= Work to complete =
Return the listing below exactly, with the pictures dropped.

= Provided material =
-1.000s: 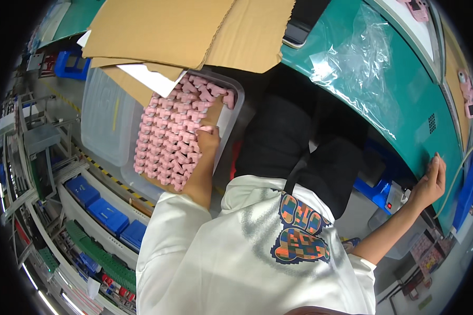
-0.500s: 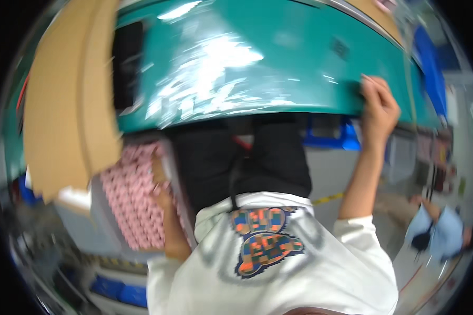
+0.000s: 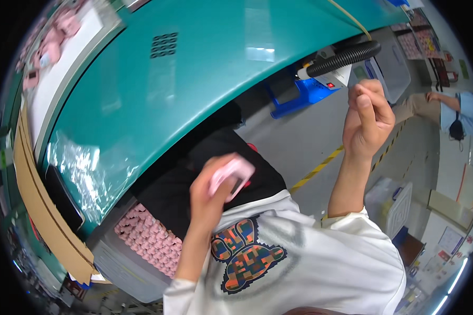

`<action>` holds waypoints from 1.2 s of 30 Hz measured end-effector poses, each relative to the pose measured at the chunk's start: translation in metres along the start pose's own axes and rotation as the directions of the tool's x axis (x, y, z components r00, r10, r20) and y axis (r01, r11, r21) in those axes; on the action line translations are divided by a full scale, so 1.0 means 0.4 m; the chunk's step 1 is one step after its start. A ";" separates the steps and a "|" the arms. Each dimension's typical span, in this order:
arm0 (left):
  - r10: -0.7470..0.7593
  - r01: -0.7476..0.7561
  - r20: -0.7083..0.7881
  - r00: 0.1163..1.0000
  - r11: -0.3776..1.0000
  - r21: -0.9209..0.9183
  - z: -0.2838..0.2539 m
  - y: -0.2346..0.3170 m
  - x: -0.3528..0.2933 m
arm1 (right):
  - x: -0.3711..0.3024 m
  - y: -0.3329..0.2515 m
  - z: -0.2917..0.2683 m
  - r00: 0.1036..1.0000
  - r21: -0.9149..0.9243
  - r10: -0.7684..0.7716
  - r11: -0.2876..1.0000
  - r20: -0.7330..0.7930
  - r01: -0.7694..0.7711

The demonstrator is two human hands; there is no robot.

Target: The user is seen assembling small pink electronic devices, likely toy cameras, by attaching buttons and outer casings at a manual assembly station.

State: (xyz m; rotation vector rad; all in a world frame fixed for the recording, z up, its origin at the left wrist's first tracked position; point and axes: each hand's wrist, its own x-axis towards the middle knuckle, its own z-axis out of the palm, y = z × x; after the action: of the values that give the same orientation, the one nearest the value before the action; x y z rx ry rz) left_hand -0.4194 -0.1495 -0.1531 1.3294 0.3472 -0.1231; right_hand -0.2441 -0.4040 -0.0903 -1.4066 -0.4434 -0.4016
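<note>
My left hand [image 3: 201, 191] is closed round a small pink plastic casing [image 3: 235, 172] with a dark opening or window, held over my lap and blurred by motion. Behind that wrist, to the left, stands a grey plastic bin [image 3: 134, 270] filled with rows of identical pink parts [image 3: 150, 239]. My right hand [image 3: 369, 118] is raised off to the right, beyond the table's edge. Its fingers are curled, thumb against fingertips; whether anything is pinched there is too small to make out.
A green-topped table [image 3: 194, 68] spans the front. At its left lie a black phone-like slab [image 3: 63, 197], cardboard [image 3: 47, 210] and a white surface bearing pink parts [image 3: 52, 44]. A black corrugated hose [image 3: 344, 59] hangs near a blue bracket [image 3: 305, 97]. Another person [image 3: 462, 113] is at far right.
My left hand has come out of the bin of pink parts, now with a pink casing in it. My view has turned rightward. My right hand has moved away from the table edge.
</note>
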 end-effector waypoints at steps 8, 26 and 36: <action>-0.556 0.550 0.102 0.825 0.749 -0.369 0.294 -0.167 0.552 | -0.070 0.009 -0.209 0.980 -0.133 0.092 0.984 -0.176 -0.116; -0.481 0.523 0.245 0.841 0.839 -0.148 0.342 -0.199 0.623 | -0.104 0.098 -0.238 0.934 -0.254 0.303 0.904 -0.189 -0.345; -0.358 0.491 0.395 0.846 0.811 -0.317 0.219 -0.008 0.242 | -0.070 0.061 -0.047 0.789 -0.462 0.142 0.866 0.598 0.194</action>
State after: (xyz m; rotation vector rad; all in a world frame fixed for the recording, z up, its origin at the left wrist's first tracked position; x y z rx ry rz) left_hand -0.3134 -0.2242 -0.1696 0.7750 0.3713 -0.6138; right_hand -0.2543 -0.4194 -0.1276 -2.0571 -0.9483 -0.0524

= Exercise output =
-1.000s: 
-0.500s: 
+0.000s: 

`<action>` holds waypoints from 1.2 s of 30 Hz measured end-effector poses, each relative to the pose measured at the chunk's start: translation in metres along the start pose's own axes and rotation as the directions of the tool's x axis (x, y, z components r00, r10, r20) and y axis (r01, r11, r21) in those axes; on the action line translations are divided by a full scale, so 1.0 means 0.4 m; the chunk's step 1 is one step after its start. A ";" separates the steps and a "|" the arms. Each dimension's typical span, in this order:
arm0 (left):
  - r10: -0.7470..0.7593
  - r01: -0.7476..0.7561
  - r20: -0.7083..0.7881
  - r00: 0.1163..1.0000
  - r11: -0.3776..1.0000
  - r21: -0.9209..0.9183
  - z: -0.2838..0.2539 m
  - y: -0.2346..0.3170 m
  - x: -0.3528..0.2933 m
arm1 (right):
  - x: -0.3711..0.3024 m
  - y: -0.3329..0.2515 m
  - z: -0.2917..0.2683 m
  - r00: 0.1036..1.0000
  - r21: -0.9149..0.9243
  - r10: -0.7684..0.7716
  - r11: -0.2876..1.0000
  - r20: -0.7330..0.7930
  - r01: -0.7694..0.7711

The demonstrator is two human hands; there is no robot.

Target: The user is seen assembling small pink electronic devices, likely toy cameras, by attaching buttons and outer casings at a manual assembly station.

State: (xyz m; rotation vector rad; all in a world frame fixed for the recording, z up, its origin at the left wrist's first tracked position; point and axes: each hand's wrist, its own x-axis towards the middle knuckle, its own z-axis out of the palm, y = z × x; after the action: of the values that give the same orientation, the one nearest the value before the action; x y z rx ry rz) left_hand -0.4194 -0.1495 -0.1531 1.3294 0.3472 -0.1231; right_hand -0.2441 -0.4040 -0.0903 -1.4066 -0.4434 -0.4016
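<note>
My left hand [image 3: 201, 191] is closed round a small pink plastic casing [image 3: 235, 172] with a dark opening or window, held over my lap and blurred by motion. Behind that wrist, to the left, stands a grey plastic bin [image 3: 134, 270] filled with rows of identical pink parts [image 3: 150, 239]. My right hand [image 3: 369, 118] is raised off to the right, beyond the table's edge. Its fingers are curled, thumb against fingertips; whether anything is pinched there is too small to make out.
A green-topped table [image 3: 194, 68] spans the front. At its left lie a black phone-like slab [image 3: 63, 197], cardboard [image 3: 47, 210] and a white surface bearing pink parts [image 3: 52, 44]. A black corrugated hose [image 3: 344, 59] hangs near a blue bracket [image 3: 305, 97]. Another person [image 3: 462, 113] is at far right.
My left hand has come out of the bin of pink parts, now with a pink casing in it. My view has turned rightward. My right hand has moved away from the table edge.
</note>
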 end-effector waypoints at steps 8, 26 and 36: <action>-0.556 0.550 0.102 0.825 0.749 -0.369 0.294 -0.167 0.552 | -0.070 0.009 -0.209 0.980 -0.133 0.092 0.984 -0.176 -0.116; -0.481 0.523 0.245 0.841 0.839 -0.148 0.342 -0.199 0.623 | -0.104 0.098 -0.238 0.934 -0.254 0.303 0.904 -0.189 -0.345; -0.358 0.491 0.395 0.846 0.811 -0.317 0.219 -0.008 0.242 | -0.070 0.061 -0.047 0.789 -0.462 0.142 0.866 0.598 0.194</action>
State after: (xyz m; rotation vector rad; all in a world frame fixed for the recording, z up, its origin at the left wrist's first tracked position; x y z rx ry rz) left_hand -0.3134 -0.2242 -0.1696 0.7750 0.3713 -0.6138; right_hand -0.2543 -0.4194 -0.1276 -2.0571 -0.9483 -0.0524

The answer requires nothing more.